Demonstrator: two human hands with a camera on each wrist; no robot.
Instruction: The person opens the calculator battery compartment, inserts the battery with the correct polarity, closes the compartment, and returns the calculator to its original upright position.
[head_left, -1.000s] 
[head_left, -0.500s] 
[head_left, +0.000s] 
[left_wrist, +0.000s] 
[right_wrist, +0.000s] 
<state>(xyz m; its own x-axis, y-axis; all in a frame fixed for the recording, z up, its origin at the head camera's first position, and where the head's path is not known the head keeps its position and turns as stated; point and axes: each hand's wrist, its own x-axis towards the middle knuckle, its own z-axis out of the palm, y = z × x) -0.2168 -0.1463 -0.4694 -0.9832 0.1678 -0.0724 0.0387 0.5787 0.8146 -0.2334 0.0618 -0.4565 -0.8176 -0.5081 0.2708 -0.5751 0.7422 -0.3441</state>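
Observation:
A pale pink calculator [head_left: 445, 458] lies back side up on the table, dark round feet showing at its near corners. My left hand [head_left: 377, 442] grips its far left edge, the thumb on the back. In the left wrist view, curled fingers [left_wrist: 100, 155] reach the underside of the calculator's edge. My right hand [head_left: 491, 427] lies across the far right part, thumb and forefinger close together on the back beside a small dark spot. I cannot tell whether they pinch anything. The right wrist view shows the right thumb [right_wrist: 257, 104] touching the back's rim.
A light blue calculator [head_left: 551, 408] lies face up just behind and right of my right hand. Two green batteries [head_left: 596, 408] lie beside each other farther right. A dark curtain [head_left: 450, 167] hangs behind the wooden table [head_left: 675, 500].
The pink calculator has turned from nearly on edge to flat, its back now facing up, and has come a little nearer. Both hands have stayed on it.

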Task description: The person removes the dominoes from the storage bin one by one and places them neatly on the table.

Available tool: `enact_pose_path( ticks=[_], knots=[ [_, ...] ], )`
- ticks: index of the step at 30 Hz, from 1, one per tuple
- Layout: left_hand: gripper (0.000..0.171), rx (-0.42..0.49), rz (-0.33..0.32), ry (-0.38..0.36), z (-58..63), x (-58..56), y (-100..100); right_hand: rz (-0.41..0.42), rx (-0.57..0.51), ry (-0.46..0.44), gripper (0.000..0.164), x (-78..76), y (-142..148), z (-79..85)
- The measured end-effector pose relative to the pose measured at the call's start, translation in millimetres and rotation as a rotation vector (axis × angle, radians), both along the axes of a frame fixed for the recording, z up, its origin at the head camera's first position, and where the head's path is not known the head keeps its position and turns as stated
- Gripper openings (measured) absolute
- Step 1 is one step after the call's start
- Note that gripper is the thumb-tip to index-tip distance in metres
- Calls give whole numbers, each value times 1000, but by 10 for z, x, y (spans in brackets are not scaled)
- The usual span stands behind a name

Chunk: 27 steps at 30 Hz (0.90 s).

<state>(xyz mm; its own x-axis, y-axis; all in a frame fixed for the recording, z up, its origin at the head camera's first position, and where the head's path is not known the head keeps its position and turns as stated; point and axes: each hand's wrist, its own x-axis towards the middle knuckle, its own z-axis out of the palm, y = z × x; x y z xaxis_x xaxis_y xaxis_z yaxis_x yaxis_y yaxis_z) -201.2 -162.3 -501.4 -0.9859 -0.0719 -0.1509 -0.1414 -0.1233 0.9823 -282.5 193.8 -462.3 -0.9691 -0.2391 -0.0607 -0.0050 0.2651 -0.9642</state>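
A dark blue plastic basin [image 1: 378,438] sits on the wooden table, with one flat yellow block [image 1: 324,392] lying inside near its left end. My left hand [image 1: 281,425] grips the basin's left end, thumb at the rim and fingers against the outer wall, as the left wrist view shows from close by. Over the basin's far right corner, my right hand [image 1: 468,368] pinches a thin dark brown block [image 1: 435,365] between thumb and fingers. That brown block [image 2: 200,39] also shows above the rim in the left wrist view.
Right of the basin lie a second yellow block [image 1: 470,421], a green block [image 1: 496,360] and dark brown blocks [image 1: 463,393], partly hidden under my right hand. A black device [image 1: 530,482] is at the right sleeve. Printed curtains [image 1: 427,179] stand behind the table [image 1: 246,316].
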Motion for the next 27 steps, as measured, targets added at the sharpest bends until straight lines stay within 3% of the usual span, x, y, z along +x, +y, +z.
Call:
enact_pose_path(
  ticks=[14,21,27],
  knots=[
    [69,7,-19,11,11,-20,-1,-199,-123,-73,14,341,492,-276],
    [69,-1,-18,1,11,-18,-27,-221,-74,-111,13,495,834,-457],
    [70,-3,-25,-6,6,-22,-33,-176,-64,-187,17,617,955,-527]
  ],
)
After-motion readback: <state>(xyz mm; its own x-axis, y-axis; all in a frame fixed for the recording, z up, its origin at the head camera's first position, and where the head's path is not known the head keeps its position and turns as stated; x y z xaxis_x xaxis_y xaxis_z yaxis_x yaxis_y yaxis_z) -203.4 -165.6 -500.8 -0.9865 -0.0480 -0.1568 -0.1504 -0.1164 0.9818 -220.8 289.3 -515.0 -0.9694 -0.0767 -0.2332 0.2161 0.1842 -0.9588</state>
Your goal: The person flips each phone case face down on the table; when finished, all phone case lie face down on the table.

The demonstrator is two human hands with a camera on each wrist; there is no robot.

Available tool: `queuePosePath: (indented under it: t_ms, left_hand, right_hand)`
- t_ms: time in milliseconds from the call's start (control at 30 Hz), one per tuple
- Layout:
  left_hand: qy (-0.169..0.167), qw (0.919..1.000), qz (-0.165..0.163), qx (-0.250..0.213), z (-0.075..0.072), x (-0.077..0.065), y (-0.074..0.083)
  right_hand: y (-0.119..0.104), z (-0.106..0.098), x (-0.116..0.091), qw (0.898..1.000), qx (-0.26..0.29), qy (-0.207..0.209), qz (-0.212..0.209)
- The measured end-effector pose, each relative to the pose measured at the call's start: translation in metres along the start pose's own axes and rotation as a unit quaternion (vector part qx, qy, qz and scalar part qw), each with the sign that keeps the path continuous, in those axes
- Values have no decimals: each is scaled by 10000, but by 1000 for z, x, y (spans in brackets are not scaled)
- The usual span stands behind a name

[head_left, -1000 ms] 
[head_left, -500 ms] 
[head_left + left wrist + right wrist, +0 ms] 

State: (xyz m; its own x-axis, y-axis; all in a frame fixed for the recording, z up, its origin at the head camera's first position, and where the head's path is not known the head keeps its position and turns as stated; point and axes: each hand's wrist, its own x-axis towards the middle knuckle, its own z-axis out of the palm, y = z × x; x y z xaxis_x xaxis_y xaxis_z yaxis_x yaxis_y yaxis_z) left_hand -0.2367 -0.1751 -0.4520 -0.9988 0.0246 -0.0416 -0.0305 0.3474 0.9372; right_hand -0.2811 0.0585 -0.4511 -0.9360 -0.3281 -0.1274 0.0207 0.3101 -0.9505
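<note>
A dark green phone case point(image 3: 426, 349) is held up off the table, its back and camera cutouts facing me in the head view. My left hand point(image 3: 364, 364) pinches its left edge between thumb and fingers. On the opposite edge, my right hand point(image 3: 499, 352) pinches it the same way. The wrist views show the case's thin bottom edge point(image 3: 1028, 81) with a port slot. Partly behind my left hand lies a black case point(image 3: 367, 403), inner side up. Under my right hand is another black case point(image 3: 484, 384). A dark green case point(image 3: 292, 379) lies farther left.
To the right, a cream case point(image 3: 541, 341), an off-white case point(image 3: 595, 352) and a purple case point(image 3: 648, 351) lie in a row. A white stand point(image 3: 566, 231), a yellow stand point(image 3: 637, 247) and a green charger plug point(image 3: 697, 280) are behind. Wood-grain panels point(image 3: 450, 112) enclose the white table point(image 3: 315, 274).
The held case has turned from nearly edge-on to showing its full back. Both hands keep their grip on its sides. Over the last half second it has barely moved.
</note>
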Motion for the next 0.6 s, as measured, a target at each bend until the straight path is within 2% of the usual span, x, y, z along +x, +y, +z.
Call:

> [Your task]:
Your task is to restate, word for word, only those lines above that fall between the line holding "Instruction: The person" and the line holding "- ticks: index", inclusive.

> [Task output]:
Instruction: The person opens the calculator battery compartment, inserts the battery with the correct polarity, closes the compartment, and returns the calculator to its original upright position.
[head_left, -1.000s] 
[head_left, -0.500s] 
[head_left, +0.000s] 
[left_wrist, +0.000s] 
[right_wrist, +0.000s] 
<state>(xyz m; its own x-axis, y-axis; all in a frame fixed for the recording, z up, its origin at the head camera's first position, and where the head's path is not known the head keeps its position and turns as stated; point and axes: each hand's wrist, its own x-axis towards the middle knuckle, its own z-axis out of the palm, y = z × x) -0.2168 -0.1463 -0.4694 -0.9832 0.1678 -0.0724 0.0387 0.5787 0.8146 -0.2334 0.0618 -0.4565 -0.8176 -0.5081 0.2708 -0.5751 0.7422 -0.3441</state>
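Observation:
A pale pink calculator [head_left: 445, 458] lies back side up on the table, dark round feet showing at its near corners. My left hand [head_left: 377, 442] grips its far left edge, the thumb on the back. In the left wrist view, curled fingers [left_wrist: 100, 155] reach the underside of the calculator's edge. My right hand [head_left: 491, 427] lies across the far right part, thumb and forefinger close together on the back beside a small dark spot. I cannot tell whether they pinch anything. The right wrist view shows the right thumb [right_wrist: 257, 104] touching the back's rim.
A light blue calculator [head_left: 551, 408] lies face up just behind and right of my right hand. Two green batteries [head_left: 596, 408] lie beside each other farther right. A dark curtain [head_left: 450, 167] hangs behind the wooden table [head_left: 675, 500].
The pink calculator has turned from nearly on edge to flat, its back now facing up, and has come a little nearer. Both hands have stayed on it.
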
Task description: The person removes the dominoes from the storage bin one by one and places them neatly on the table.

Available tool: `enact_pose_path( ticks=[_], knots=[ [_, ...] ], )`
- ticks: index of the step at 30 Hz, from 1, one per tuple

Further output is not needed for this exercise.